Each year, about 17 out of 100 urban Indians suffer from kidney diseases. Of this number, six percent have stage III kidney diseases, which necessitate medical intervention and in many cases dialysis. Many of these urban sufferers are sadly young children.

These figures were shared in a 12-city Screening and Early Evaluation of Kidney Disease (SEEK) study, which collected data from 13 government and private hospitals. It also found that while 64.5 percent of surveyed persons who suffered from chronic kidney diseases (CKD) also had hypertension, 4.7 percent had anemia and 31.6 percent also had diabetes.

Experts suggest that these escalated numbers also reflect urban lifestyle and its affect on young persons and children.

Globally, about 10 percent of the worldwide population is affected by CKD, and in keeping with these numbers, this year the World Health Organisation (WHO) decided to have 'Kidney Disease & Children: Act early to prevent it!' as its primary theme for World Kidney Day 2016.  

Common childhood renal diseases

These alarming numbers have made it critical for urban parents to understand the various renal diseases in children.
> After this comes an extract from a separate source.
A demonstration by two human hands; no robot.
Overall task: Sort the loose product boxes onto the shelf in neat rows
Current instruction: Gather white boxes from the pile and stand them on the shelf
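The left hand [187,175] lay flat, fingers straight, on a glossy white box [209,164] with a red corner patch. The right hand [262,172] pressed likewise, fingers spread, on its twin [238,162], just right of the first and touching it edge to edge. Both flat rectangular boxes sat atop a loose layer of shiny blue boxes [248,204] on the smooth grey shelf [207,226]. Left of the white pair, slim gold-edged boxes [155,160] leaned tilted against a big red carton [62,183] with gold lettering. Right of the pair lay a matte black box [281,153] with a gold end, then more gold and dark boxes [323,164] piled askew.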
We spoke to Dr Sonia Sharma, consultant pediatric nephrologist, PSRI Hospital, New Delhi, for the same.

1. Urinary tract infections (UTI): They are easy to diagnose in older children and adults, but difficult in infants with vague symptoms.

Symptoms: You can keep a tab on symptoms including frequent, painful, burning urination; fever and urine may appear cloudy or bloody. If infection reaches the kidneys, back pain and high-grade fever may follow.

Treatment: For UTI, a urine sample is taken to check for bacterial growth. "If the child is given antibiotics, relief usually begins within 12 to 24 hours. If the UTI affects the kidneys, hospitalisation and intravenous medications are usually required," she says.

2. Nephrotic Syndrome: This is characterised by the persistence of low albumin and high cholesterol levels in the blood and documentation of high urinary protein. "Although the most commonly affected age group is 3-4 year, we often see kids beyond this age group that suffer from it. Age of onset also determines the severity and response to treatment. If it presents in infant of less than three months of age (congenital nephrotic syndrome), no treatment is advised other than support with albumin transfusion and diuretic treatment whenever required," says Dr Sharma.

Symptoms: If your child has a sudden onset of swelling over face, eyes and body and has significant urinary protein, it is a symptom of nephrotic syndrome. It can appear with or without upper respiratory tract infection symptoms.

Treatment: Congenital nephrotic syndrome is often associated with genetic mutation. For Nephrotic syndrome, beyond the age group of 3-4 years, oral steroids are the main stay of treatment, which are prescribed after documenting no hidden underlying infections. Dr Sharma adds, "When a person does show response to steroid therapy, then kidney biopsy is needed which should be done by pediatric nephrologist."

She also adds that parental support and counseling is also very important. "A child suffering from this problem, needs to take prescribed medicine regularly as per the treatment advised. He also needs to maintain a diary for regular urine protein monitoring at home," she says.

3. Acute kidney disease (AKI): In this disease, a person's kidney may suddenly stop working due to drop of blood flow in kidney or reaction to medication. It may develop suddenly and lasts a short time, or can be serious with long-lasting consequences or may go away completely once the underlying cause has been treated. Acute kidney disease may require dialysis therapy for short duration.

Symptoms: The common symptoms are little or no urine, swelling in the legs and feet, nausea or vomiting, feeling anxious or confused and pain in the lower back of the ribcage.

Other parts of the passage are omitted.